Sa maison est aussi belle et moderne à l'intérieur qu'à l'extérieur. Une grande cuisine s'ouvre sur le salon et la salle à manger.

De grandes portes coulissantes en verre révèlent un magnifique patio avec une cuisine extérieure surplombant une piscine et un bain à remous.

« Waouh ! Qu'est-ce que tu fais dans la vie pour avoir une propriété comme ça ? » Je prononce cette phrase spontanément, en regardant toujours autour de moi, la bouche grande ouverte.

Il glousse doucement, mais je l'entends et j'essaie de m'en sortir... encore une fois, et de ne pas me comporter comme une idiote.

« Oh, je fais pas mal de choses, mais je continue surtout à jouer au football. »

Football ?
Il joue encore au football ? Comme au lycée ? Quoi ? Il vit aux crochets de ses parents ou quoi ?

Je savais qu'ils avaient plus d’argent que mes parents, mais je ne savais pas qu'ils avaient aussi riches.

Tout ce que j'ai pu dire, c'est « Oh ! ».

Il rit à nouveau et se racle la gorge comme s'il essayait de se calmer.

Hum, tu essaies probablement de ne pas te moquer de moi, hein. Eh bien, ça ne marche pas si bien que ça.
« Laisse-moi charger ton téléphone », me dit-il en me le prenant des mains.

« Oh, merci. »

« Je peux t’apporter quelque chose ? De l'eau ? Ou... »

« Non, ça va, merci. »

Il s'appuie sur le comptoir de la cuisine, créant ainsi une distance entre nous.

« Alors, tu viens d'emménager ici, tu as dit ? »

« Oui, pour le travail. »

« Qu'est-ce que tu fais ? »

« Je travaille pour une agence de publicité. Je suis la nouvelle directrice du département de design créatif. »

« Waouh ! Félicitations. C'est un super poste. »

« Oui, merci. Je suis assez excitée par ce nouveau job. »

« Ce n'est pas une surprise que la fille la plus intelligente de l'école ait décroché un poste aussi important », dit-il en souriant.

Est-ce qu'il me...complimente ?

« J'ai toujours su que tu ferais de grandes choses, Celeste. »

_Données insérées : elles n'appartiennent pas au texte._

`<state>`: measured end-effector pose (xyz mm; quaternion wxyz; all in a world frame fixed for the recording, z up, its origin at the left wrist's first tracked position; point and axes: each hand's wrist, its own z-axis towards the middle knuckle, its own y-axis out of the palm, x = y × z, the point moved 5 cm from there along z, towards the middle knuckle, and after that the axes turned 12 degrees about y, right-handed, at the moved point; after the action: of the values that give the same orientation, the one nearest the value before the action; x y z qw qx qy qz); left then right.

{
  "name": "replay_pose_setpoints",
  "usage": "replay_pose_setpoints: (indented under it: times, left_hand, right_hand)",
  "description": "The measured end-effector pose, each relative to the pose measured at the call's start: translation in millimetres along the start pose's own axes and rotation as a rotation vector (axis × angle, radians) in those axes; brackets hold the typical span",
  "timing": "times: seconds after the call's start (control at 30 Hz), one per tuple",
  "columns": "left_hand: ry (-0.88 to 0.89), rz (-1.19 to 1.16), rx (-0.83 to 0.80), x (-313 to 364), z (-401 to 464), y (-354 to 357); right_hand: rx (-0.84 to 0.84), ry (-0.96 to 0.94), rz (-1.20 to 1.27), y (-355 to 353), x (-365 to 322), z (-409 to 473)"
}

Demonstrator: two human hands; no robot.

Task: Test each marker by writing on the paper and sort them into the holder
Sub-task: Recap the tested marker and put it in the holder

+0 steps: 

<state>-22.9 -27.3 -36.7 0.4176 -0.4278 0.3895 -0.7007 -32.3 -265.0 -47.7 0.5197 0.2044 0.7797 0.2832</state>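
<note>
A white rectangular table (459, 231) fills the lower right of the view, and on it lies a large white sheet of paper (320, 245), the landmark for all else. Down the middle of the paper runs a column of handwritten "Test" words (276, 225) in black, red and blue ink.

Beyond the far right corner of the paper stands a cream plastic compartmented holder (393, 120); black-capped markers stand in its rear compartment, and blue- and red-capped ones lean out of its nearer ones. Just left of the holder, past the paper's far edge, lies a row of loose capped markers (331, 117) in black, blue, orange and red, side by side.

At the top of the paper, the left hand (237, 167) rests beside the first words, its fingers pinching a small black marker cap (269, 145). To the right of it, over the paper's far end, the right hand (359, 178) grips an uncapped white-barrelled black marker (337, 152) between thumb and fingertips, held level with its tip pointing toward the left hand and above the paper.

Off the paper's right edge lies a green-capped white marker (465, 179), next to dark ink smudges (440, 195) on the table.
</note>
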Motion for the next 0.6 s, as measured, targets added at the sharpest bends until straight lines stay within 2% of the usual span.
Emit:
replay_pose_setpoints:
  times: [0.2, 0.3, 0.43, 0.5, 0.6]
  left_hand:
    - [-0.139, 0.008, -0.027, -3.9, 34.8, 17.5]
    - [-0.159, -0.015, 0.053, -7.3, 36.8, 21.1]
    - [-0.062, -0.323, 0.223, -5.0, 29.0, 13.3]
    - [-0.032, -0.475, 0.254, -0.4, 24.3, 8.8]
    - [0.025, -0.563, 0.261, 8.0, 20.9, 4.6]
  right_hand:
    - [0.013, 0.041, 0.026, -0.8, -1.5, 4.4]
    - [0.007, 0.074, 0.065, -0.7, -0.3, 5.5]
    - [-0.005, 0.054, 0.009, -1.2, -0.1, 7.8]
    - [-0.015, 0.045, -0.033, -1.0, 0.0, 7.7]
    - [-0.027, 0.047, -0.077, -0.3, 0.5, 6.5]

Waouh ! Oui, c'est un compliment. C'est bizarre.

« Euh... merci. »

Je sursaute au son de la sonnerie de mon téléphone. Le téléphone a dû se charger suffisamment pour s'allumer tout seul, et dans la foulée, je vois que c'est Tiffany qui m'appelle.

Cette fille va certainement renoncer très vite à notre amitié. Au moins, c'était sympa, même si ça a duré peu de temps.
« Tiffany, Tiffany… Je suis vraiment désolée. Mon téléphone est mort. Je me sens horriblement mal. »

« Non, non, tu n’as pas à être désolée. J'espère juste que tu vas bien. »

« Oui, je vais bien. »

« D'accord, alors pourquoi je ne viendrais pas là où tu es et tu pourrais me suivre jusqu'à la maison cette fois-ci », dit-elle avec une pointe d’humour dans la voix.

« Hahaha. D'accord, je vais faire de mon mieux. »

« Parfait ! Tu peux me donner l’adresse où tu es ? »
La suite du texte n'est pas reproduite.